Russia can’t live with the West — and without him, too

The status of great powers and the quest for global domination has long been are Central components of the Russian system of personal power. But achieving such a status, Russia today, not only creates a universe of satellite States, as did the Soviet Union.

Resources the Kremlin has reduced, and in these conditions he often resorted to intimidation of liberal democracies, trying to force them to recognize Russia’s great-power aspirations.

At the same time, the country faces the following dilemma: how to remain a world power without depriving themselves of the opportunity to use a liberal civilization for their own purposes.

Russia has a history of using the Western world for their own purposes. Two Russian modernization, first under Peter I, and then under Stalin, carried out by Western technical and intellectual knowledge. “America helped us,” said in 1933 Stalin. But after the end of the cold war, the paradox is that liberal democracy does not help the Russian reforms, and the preservation in this country of alien Western values system.

Among the European countries, significantly helps Russia to maintain its system, a special place is held by Germany. For example, German reparations after the Second world war helped to restore the Soviet economy. Later the German Eastern policy and improving relations between the USSR and West Germany not only extended the life of the incapable regime, but also created the basis for post-Communist cooperation between Moscow and the West. Today, Germany remains the leading buyer of Russian energy resources, helping to maintain its public finances.

Some other Western States also help in the preservation of the Russian system. Britain is a hotspot of Russia to the Western financial world, and France is still actively insists on a more lenient policy toward Russia.

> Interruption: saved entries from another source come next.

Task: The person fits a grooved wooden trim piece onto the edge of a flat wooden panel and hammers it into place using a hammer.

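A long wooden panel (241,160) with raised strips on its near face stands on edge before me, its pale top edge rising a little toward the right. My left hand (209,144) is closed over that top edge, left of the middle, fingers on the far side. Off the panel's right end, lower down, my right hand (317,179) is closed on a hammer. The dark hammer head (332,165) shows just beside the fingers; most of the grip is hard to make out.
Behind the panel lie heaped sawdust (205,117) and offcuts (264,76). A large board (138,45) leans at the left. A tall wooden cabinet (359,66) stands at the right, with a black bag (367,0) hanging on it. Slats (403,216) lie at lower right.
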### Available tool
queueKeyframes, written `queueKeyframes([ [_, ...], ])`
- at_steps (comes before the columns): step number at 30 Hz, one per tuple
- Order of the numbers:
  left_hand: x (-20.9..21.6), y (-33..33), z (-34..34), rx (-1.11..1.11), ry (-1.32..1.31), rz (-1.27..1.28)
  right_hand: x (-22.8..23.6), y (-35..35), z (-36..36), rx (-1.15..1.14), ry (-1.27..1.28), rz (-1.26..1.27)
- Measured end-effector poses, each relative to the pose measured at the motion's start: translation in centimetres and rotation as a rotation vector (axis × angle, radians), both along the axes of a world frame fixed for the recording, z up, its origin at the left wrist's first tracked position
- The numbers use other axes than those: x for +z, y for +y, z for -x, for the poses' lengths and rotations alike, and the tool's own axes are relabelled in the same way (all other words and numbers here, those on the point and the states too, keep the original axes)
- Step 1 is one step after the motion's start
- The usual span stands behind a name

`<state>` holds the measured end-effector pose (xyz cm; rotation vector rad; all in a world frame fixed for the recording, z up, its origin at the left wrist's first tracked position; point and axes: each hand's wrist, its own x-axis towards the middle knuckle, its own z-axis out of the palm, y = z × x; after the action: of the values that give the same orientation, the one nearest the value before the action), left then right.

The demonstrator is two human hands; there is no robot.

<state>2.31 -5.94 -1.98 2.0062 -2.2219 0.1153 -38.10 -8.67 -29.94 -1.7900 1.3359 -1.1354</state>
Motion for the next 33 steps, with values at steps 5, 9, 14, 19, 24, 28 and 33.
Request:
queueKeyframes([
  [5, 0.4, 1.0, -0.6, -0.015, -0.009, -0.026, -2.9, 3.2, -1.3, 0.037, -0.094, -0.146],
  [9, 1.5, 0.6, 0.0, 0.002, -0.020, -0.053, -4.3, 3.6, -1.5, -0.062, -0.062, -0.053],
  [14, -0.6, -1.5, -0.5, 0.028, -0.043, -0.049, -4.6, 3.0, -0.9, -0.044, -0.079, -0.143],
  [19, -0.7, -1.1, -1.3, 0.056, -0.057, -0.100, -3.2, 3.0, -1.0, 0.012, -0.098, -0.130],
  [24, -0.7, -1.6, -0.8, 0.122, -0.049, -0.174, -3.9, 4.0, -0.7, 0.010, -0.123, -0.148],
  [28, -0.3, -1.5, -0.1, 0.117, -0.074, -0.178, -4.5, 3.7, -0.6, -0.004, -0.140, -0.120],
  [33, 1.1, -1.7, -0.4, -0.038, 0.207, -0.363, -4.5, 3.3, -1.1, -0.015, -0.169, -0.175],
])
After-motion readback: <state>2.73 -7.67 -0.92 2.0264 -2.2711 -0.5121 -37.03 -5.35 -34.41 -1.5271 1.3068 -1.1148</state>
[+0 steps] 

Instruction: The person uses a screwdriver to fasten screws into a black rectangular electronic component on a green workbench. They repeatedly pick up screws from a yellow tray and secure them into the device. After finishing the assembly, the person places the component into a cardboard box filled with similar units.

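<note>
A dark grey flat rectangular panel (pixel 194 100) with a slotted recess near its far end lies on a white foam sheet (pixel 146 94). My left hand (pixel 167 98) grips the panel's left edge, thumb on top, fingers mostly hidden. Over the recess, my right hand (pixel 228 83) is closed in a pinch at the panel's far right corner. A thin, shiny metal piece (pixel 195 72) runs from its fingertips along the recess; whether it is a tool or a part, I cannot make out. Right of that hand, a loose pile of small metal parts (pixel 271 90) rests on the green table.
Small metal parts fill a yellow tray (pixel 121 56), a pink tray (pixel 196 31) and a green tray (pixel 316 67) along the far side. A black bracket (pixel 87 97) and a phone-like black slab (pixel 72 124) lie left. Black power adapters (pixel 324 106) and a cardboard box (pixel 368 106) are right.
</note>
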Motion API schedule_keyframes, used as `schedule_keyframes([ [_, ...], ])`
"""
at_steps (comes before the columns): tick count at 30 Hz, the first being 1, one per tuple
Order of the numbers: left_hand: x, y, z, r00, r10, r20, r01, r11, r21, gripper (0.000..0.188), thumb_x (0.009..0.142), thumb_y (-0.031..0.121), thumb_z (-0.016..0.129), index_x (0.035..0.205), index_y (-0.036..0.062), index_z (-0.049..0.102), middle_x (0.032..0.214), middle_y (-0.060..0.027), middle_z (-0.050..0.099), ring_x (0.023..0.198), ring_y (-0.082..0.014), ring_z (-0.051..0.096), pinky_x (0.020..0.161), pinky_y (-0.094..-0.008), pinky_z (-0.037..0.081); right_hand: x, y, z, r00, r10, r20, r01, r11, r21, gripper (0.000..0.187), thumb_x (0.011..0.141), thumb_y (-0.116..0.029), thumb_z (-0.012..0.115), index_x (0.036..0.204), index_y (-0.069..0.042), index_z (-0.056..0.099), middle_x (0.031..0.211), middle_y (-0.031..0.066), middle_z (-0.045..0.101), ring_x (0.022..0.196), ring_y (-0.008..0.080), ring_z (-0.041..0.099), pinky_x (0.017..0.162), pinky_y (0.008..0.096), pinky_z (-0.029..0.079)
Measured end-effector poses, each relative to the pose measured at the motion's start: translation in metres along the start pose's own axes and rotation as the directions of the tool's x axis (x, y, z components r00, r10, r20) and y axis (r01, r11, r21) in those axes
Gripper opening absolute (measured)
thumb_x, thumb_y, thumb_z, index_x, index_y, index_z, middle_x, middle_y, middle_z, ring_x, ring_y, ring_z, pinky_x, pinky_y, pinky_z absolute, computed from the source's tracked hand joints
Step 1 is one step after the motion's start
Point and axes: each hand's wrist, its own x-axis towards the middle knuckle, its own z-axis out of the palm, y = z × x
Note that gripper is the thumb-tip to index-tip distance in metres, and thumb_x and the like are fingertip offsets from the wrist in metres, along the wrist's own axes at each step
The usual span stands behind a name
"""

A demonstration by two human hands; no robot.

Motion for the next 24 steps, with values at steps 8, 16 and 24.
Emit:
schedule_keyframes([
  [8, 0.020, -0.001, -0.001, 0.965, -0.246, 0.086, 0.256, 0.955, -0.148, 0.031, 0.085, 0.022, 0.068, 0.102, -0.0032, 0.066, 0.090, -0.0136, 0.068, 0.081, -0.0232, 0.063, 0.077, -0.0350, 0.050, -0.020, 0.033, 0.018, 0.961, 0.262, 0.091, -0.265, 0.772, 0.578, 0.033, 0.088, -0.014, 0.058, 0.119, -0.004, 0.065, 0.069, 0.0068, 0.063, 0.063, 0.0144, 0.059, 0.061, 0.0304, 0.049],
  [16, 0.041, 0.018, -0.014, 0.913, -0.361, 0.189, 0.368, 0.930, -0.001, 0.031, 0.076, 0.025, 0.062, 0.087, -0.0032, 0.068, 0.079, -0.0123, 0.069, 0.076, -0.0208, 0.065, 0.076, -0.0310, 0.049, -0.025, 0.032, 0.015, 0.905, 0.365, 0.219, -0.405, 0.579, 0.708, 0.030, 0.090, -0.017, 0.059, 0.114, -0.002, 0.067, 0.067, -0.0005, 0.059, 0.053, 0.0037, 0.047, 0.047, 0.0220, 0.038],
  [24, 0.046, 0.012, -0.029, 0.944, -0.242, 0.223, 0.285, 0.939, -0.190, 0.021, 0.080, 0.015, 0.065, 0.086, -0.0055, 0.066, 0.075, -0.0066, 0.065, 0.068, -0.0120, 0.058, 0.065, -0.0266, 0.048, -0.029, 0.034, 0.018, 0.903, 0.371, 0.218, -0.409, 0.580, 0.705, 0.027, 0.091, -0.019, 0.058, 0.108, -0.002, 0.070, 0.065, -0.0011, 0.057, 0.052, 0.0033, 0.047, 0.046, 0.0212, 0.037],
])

According to former Finance Minister Alexei Kudrin, the Russian technological backwardness is a serious “threat to sovereignty”. Indeed, it reinforces dependence on Moscow, the liberal democracies, undermining in the process not only for its great-power ambitions, but also the very independence.

Paradoxically, but interaction with the West is the guarantee of the survival of the Russian system. At the same time, trying to co-opt some elements of the Western system, Russia is weakening the West from within.

Today, the Kremlin is forced to resolve conflicts between the preservation of great power status on the one hand, and the use of Western resources on the other. This conflict is evident in 2014, when Russia annexed the Crimea in an attempt to defend their right to “galaxy satellites” and in the hope that Western countries simply accept her actions. But the reaction of the West is for Moscow by surprise.

Today, the Kremlin has two tasks: to strengthen anti-Western sentiment in Russian society, and at the same time, to maintain cooperation with the West, urging liberal democracy in the benefits of cooperation with him. Meanwhile, Russia will have to find new ways to keep small neighboring countries in its sphere of influence. Russia’s annual budget is 250 billion dollars means that she is no longer able to pay subsidies to Belarus in the amount of 10-15 billion dollars.

Cooperation is the only way to solve these problems. But to confirm their win, Russia needs the West. However, the irony lies in the fact that the bombastic nationalism of transma (in his American and European versions) can create a problem for Russia in the sense that she is deprived of access to Western resources.

If the West is to resist the Russian policy, in which it simultaneously with the West and against it, Moscow will raise rates. Of course, such intervention of the Kremlin will be aimed not at the strengthening of confrontation. Its purpose will be to convince the West of necessity of cooperation on Russian conditions and that with a brawling a nuclear power to better run the game in pritvorami. In the end, isn’t this deals with the West for decades?

Lilia Shevtsova — researcher at the British Royal Institute of international Affairs Chatham house dealing with Russia and Eurasia.